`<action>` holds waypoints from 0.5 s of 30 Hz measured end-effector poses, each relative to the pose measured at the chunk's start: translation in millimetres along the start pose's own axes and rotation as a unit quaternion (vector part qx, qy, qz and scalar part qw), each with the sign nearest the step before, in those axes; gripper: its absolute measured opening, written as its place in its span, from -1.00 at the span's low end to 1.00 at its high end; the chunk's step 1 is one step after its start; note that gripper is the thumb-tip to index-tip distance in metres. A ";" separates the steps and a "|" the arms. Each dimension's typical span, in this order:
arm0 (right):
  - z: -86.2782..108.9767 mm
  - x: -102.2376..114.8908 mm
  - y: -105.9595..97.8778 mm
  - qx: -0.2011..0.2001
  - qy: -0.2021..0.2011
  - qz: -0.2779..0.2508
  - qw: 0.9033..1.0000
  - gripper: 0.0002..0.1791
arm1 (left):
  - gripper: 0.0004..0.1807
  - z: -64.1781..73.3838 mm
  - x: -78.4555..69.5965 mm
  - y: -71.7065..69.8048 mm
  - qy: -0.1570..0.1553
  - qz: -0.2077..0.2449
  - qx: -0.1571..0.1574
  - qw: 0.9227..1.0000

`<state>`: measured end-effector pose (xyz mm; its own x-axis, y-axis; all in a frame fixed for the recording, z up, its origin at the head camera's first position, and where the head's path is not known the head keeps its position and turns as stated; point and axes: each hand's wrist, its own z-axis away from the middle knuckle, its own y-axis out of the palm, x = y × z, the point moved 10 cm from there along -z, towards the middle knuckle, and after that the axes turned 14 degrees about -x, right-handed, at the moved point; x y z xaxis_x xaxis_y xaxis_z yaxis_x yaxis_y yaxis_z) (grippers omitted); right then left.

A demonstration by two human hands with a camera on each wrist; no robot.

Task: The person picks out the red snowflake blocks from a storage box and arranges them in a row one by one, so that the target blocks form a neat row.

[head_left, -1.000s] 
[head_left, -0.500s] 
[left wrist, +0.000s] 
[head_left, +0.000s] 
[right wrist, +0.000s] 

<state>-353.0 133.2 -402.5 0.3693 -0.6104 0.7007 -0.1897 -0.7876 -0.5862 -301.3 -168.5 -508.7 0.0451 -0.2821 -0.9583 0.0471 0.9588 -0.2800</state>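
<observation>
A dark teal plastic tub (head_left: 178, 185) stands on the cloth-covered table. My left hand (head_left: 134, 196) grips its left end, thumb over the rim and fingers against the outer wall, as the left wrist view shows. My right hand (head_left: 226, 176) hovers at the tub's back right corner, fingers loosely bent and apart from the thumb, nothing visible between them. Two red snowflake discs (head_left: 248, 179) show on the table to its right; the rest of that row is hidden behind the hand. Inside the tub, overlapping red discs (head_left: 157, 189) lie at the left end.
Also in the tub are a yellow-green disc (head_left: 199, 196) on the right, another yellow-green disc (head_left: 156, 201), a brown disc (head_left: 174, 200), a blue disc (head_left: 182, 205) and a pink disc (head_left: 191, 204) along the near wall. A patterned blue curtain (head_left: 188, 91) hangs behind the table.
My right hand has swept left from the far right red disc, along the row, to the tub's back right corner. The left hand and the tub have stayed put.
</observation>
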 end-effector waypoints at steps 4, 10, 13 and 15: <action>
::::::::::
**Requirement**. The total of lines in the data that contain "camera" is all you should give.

**Problem solution**. 2